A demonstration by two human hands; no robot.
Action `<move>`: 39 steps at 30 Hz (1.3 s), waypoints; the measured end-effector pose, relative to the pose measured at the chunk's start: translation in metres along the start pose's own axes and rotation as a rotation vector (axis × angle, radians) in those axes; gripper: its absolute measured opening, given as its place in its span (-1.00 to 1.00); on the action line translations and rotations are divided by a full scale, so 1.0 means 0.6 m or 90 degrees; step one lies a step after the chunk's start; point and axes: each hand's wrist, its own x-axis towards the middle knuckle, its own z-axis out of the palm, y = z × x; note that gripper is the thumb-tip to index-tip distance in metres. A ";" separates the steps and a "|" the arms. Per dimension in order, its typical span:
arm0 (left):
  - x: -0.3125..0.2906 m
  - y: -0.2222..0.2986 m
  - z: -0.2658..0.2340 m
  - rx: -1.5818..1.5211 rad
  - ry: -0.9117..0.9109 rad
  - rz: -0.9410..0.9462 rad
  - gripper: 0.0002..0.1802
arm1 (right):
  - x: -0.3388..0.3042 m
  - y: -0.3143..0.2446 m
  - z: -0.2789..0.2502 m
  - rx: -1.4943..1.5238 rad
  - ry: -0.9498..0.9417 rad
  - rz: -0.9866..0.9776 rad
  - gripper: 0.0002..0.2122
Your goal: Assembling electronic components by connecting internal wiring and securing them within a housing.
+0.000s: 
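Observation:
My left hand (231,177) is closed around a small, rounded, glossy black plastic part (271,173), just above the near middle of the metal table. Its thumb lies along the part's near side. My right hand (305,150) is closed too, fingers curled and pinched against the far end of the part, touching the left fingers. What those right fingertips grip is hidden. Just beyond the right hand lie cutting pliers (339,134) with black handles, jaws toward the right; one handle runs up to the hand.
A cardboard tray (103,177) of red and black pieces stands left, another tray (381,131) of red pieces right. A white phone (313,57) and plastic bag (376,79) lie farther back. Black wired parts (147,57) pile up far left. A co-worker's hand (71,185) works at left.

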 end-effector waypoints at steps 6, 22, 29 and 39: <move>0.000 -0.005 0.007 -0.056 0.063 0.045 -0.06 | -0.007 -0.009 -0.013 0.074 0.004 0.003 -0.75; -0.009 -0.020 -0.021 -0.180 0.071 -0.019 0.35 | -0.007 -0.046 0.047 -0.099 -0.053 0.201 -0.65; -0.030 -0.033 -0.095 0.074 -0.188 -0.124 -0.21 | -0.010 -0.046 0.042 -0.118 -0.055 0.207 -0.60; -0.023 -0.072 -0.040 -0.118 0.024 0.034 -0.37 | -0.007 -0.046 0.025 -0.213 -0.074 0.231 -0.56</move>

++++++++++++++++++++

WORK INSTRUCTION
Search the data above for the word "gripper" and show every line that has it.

EXERCISE RESULT
Action `<move>`: 39 steps at 30 Hz (1.3 s), waypoints; the measured end-effector pose, relative to the pose measured at the chunk's start: translation in metres along the start pose's own axes and rotation as a rotation vector (axis × angle, radians) in those axes; gripper: its absolute measured opening, given as its place in its span (-1.00 to 1.00); on the action line translations and rotations are divided by a full scale, so 1.0 means 0.6 m or 90 degrees; step one lies a step after the chunk's start; point and axes: each hand's wrist, its own x-axis towards the middle knuckle, its own z-axis out of the palm, y = z × x; note that gripper is the thumb-tip to index-tip distance in metres. A ";" separates the steps and a "|" the arms. Per dimension in order, its typical span:
  - gripper: 0.0002..0.1802
  - gripper: 0.0002..0.2122

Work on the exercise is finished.